### REQUIRED ACTION:
Images should be left out, and everything else in the listing reproduced exactly.

### SUPPLIED INFORMATION:

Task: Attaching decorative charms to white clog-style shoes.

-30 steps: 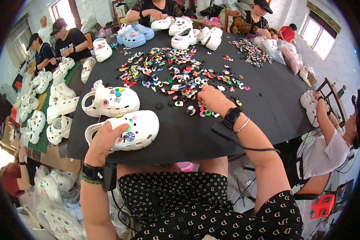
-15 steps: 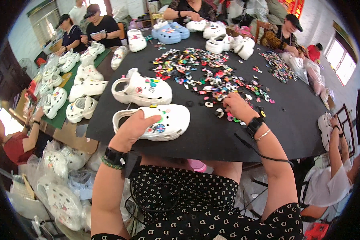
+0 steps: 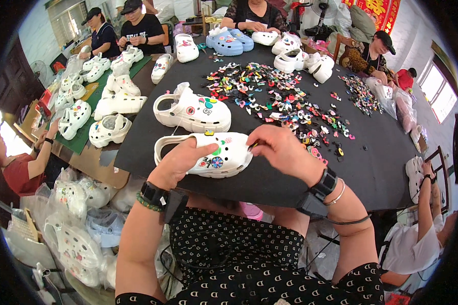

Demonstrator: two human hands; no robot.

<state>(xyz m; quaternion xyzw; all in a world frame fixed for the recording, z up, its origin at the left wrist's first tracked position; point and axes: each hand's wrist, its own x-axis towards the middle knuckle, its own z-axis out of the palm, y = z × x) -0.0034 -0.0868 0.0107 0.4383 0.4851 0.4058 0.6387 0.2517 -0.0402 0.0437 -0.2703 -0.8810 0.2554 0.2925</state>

### RESPONSE TO THIS TASK:
Task: Attaching decorative charms to white clog-style shoes.

-30 steps: 
-15 steps: 
+0 steps: 

Demonstrator: two human hands; no robot.

<state>(xyz m; quaternion xyzw; all in a world frame fixed for the recording, z up, its origin at the left wrist's first tracked position; point and axes: each hand's wrist, its own x-axis towards the middle knuckle, its own z-axis out of the palm, y = z × x) -0.0034 -0.0868 0.0107 0.4383 0.4851 0.4058 0.6387 0.2517 -0.0402 0.0437 -0.2703 -0.8810 0.2554 0.2925</state>

No further work is required for this exercise.